La semana de su llegada, el pastor manda venir a diez hombres de Kiberg, entre los que se encuentra el cuñado de Edne; Maren siente una envidia inesperada cuando llegan para enterrar a los muertos. Tardan dos días en cavar las tumbas y, dado que la oscuridad de la noche es cada vez más corta, trabajan hasta tarde. Son ruidosos y se ríen demasiado para la tarea que llevan a cabo. Duermen en la kirke y se apoyan en las palas para mirar a las mujeres cuando pasan. Maren mantiene la cabeza gacha, pero, aun así, se acerca para ver cómo progresan a cada hora que pasa.

Las tumbas están en el lado noroeste de la isla; una fosa oscura tras otra, tantas que a Maren le da vueltas la cabeza. La tierra se amontona al lado y, mientras observa desde una distancia segura, se imagina el dolor en los brazos, el sabor a suciedad en la boca y el sudor perlándole la piel. No le parece correcto que sean otros quienes caven las tumbas, después de todo lo que las mujeres han visto, de recoger a sus hombres de entre las rocas y velarlos durante el invierno. Cree que Kirsten estaría de acuerdo con ella, pero no quiere armar escándalo. Quiere que su padre y su hermano estén bajo tierra, que pase el invierno y que los hombres de Kiberg se marchen.

La mañana del tercer día, sacan a los muertos del primer cobertizo. Ya empiezan a oler y tienen el estómago hinchado bajo los sudarios de tela que ha cosido Toril. Los dejan junto a las tumbas abiertas; el blanco intenso contrasta con la tierra recién removida.

—¿Sin ataúdes? —pregunta un hombre mientras arranca un sudario.

—Cuarenta muertos —dice otro—. Demasiado trabajo para un pueblo lleno de mujeres.

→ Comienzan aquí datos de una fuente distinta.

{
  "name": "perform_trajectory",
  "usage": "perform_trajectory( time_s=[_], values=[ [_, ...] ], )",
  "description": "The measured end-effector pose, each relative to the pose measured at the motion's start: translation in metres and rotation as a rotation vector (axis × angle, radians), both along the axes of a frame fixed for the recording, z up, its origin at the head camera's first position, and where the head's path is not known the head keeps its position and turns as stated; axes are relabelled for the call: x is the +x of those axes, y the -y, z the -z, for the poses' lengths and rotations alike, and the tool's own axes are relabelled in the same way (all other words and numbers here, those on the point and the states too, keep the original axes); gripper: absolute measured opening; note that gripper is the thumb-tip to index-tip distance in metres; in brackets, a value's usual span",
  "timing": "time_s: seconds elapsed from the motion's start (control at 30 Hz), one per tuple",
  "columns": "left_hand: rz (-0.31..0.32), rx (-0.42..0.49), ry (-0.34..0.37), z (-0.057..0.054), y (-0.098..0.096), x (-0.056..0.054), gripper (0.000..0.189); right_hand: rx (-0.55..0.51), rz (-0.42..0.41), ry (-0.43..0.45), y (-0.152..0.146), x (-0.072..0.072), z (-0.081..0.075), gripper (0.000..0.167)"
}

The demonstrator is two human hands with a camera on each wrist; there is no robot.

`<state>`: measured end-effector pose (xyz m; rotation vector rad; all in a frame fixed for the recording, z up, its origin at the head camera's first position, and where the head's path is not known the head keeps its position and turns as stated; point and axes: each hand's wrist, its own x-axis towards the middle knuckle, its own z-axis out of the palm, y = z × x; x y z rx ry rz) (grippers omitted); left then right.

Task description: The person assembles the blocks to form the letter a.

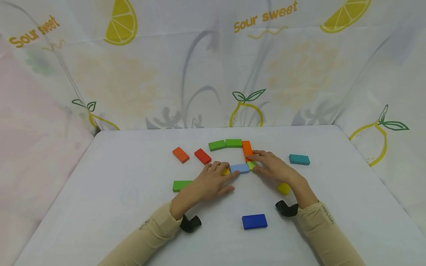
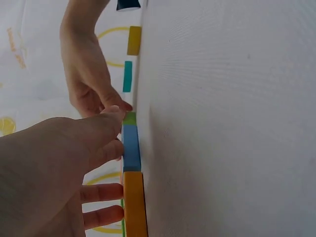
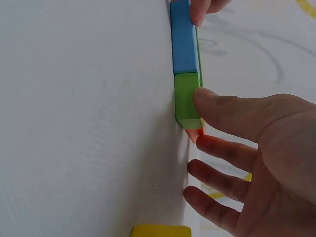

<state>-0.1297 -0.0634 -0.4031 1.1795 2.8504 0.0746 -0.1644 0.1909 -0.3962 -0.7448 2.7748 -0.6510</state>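
Note:
Flat coloured blocks form a partial outline mid-table: two green blocks, an orange block, a light green block, a light blue block and a yellow block. My left hand lies over the yellow block, partly hiding it, and a fingertip touches the light blue one. With its thumb against the light green block, my right hand reaches its other fingers to the orange block. The right wrist view shows those fingers spread and nearly straight.
Loose blocks lie around: orange and red at left, green beside the left wrist, yellow under the right forearm, teal at right, dark blue in front. A printed curtain stands behind the white table.

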Motion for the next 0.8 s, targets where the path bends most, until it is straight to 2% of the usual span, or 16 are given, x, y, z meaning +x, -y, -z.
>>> perform_trajectory(
  time_s=[0.1, 0.27, 0.4, 0.53, 0.8],
  values=[
    [-0.020, 0.009, 0.001, -0.001, 0.001, -0.002, 0.052, -0.014, -0.005, -0.018, -0.002, -0.001, 0.000, 0.046],
    [-0.107, 0.073, 0.036, -0.002, 0.004, -0.007, 0.054, -0.093, -0.021, -0.052, -0.004, -0.002, 0.001, 0.036],
    [-0.153, 0.110, 0.030, 0.001, 0.005, -0.010, 0.046, -0.122, -0.038, -0.045, -0.002, -0.003, 0.001, 0.024],
    [-0.189, 0.149, 0.005, 0.003, 0.005, -0.011, 0.037, -0.112, -0.034, -0.033, 0.000, -0.002, 0.000, 0.020],
    [-0.203, 0.234, 0.042, 0.004, 0.004, -0.012, 0.037, -0.121, -0.016, -0.027, 0.002, -0.001, -0.001, 0.020]
  ],
)
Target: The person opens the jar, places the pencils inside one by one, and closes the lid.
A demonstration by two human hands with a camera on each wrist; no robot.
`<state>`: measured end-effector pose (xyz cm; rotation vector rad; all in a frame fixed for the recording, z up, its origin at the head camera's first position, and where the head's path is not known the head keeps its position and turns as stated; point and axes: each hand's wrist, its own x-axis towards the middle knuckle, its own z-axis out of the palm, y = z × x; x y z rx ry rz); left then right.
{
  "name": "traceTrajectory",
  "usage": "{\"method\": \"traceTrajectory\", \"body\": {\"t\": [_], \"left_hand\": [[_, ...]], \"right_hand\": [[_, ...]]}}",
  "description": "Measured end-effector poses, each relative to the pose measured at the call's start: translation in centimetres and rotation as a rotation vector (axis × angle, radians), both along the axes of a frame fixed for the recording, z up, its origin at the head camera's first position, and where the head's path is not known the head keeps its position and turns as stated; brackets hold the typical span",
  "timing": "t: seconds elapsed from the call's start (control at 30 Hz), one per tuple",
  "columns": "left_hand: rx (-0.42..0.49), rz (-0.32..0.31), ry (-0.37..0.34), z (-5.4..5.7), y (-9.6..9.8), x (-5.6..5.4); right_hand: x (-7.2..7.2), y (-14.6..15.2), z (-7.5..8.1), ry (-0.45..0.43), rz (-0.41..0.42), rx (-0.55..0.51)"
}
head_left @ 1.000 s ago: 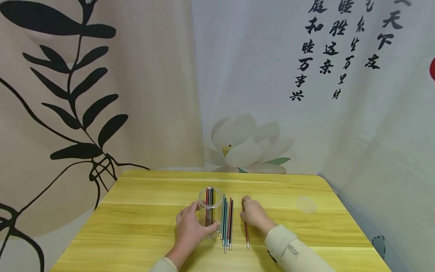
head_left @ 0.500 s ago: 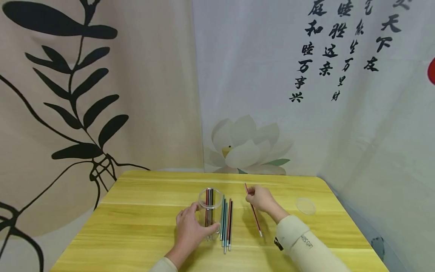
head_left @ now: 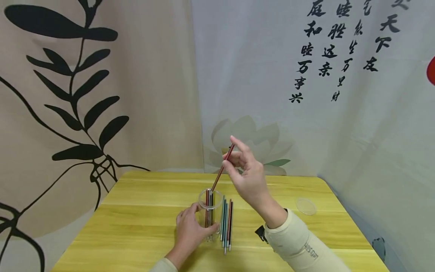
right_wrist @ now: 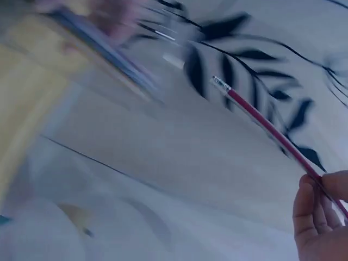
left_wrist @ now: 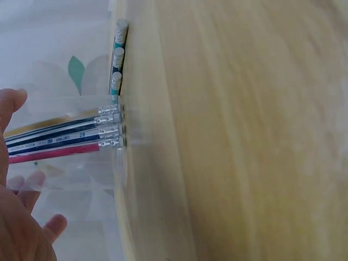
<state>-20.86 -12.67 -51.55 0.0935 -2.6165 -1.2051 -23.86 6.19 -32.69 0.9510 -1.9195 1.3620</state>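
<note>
My left hand (head_left: 191,228) grips a clear plastic cup (head_left: 217,212), thumb on the near right side. Several pencils (left_wrist: 60,138) stand inside it, metal-ferruled eraser ends at the bottom in the left wrist view. Above and to the right of the cup, my right hand (head_left: 250,179) pinches a red pencil (head_left: 221,170) between thumb and fingers. It slants down to the left, its lower end at the cup's rim in the head view. In the right wrist view its silver ferrule and eraser (right_wrist: 220,83) point away from the hand.
Just right of the cup, several teal, red and dark pencils (head_left: 225,226) lie side by side on the yellow wooden table (head_left: 136,215). A clear round lid (head_left: 306,206) lies farther right. A printed cloth (head_left: 163,94) hangs behind the table.
The right hand has lifted the red pencil off the table, turned it eraser end down and brought it left over the cup. The left hand and cup have stayed in place.
</note>
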Motion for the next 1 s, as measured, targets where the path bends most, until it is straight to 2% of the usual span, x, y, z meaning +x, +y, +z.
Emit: {"method": "traceTrajectory", "body": {"t": [0.07,0.23,0.3,0.4,0.6,0.8,1.0], "left_hand": [[-0.004,-0.006,0.006,-0.1,-0.1,0.1],[-0.017,-0.024,0.035,-0.2,-0.1,0.2],[-0.027,-0.029,0.041,-0.3,-0.2,0.3],[-0.056,-0.030,0.055,-0.3,-0.2,0.3],[-0.083,-0.035,0.091,-0.4,-0.4,0.1],[-0.061,-0.046,0.092,-0.2,-0.3,0.2],[-0.060,-0.051,0.092,-0.3,-0.4,0.3]], "right_hand": [[-0.3,-1.2,-1.8,0.005,0.023,0.039],[-0.6,-3.0,-6.5,-0.112,0.023,0.200],[-0.6,-3.4,-7.9,-0.131,0.024,0.262],[-0.4,-3.8,-9.0,-0.116,0.020,0.340],[-0.4,-4.2,-9.1,0.009,-0.048,0.490],[-0.2,-4.3,-8.7,0.002,-0.079,0.550],[0.0,-4.3,-8.5,0.035,-0.125,0.611]]}}
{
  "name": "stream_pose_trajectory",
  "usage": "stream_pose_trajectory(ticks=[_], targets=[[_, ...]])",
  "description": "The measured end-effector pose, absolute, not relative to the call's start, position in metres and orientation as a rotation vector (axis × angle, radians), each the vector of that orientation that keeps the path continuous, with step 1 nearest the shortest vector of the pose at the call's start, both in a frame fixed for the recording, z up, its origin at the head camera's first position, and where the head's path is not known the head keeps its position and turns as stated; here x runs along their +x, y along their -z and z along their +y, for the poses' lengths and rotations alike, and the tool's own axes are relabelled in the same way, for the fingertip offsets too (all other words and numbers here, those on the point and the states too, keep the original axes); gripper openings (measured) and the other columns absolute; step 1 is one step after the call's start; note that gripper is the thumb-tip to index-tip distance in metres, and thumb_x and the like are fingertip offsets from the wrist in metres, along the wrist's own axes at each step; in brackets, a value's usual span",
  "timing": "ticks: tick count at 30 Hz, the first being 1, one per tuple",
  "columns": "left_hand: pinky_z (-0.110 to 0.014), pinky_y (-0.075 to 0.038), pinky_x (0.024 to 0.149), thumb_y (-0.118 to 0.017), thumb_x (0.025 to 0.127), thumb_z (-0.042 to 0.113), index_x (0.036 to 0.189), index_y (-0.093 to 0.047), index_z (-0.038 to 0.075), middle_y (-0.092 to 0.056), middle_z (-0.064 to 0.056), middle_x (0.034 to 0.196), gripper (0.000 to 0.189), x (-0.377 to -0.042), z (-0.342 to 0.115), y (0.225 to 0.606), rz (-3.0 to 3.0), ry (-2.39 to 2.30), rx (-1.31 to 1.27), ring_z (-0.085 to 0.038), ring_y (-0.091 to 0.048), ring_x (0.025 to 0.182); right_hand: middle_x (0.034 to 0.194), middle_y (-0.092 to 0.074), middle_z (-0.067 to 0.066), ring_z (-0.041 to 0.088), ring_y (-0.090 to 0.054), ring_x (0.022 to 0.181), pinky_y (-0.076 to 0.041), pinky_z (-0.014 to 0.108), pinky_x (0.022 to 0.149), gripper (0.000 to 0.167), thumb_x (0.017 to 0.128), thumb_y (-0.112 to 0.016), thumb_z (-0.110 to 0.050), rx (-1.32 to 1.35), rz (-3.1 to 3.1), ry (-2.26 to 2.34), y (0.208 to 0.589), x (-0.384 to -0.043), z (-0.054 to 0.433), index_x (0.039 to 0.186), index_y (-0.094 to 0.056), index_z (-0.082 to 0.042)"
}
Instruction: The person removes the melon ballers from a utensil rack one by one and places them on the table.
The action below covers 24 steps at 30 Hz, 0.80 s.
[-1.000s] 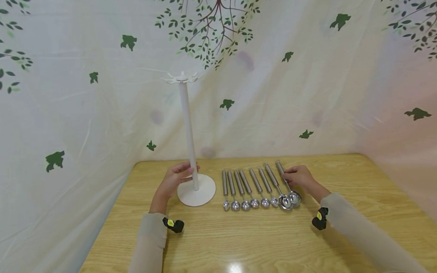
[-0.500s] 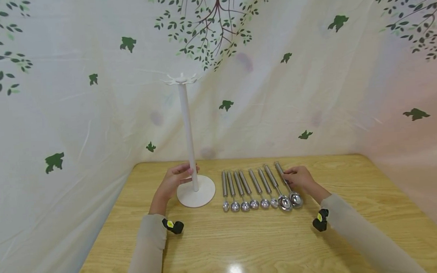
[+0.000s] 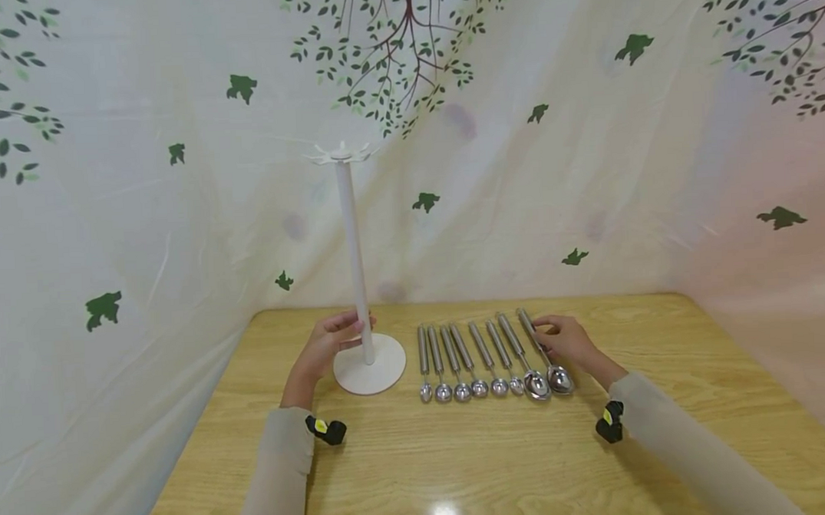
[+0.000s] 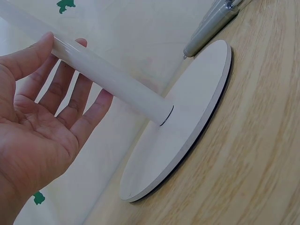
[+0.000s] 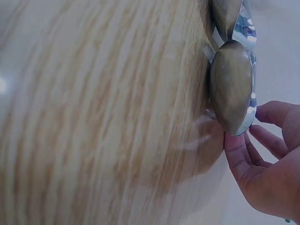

—Un sudario lleva más trabajo que un ataúd —responde Kirsten con frialdad y Toril se sonroja por la sorpresa—. Le agradecería que no tocase a mi marido.

Kirsten se sienta al borde de la tumba y, antes de que Maren comprenda qué pretende hacer, ya ha saltado dentro y solo le sobresalen la cabeza y los hombros, con los brazos extendidos.

Los hombres comparten murmullos mientras Kirsten toma a su marido y desaparece al bajarlo. Vuelven a verla cuando se impulsa para salir y vislumbran un reflejo de su pierna descalza, cubierta por la media.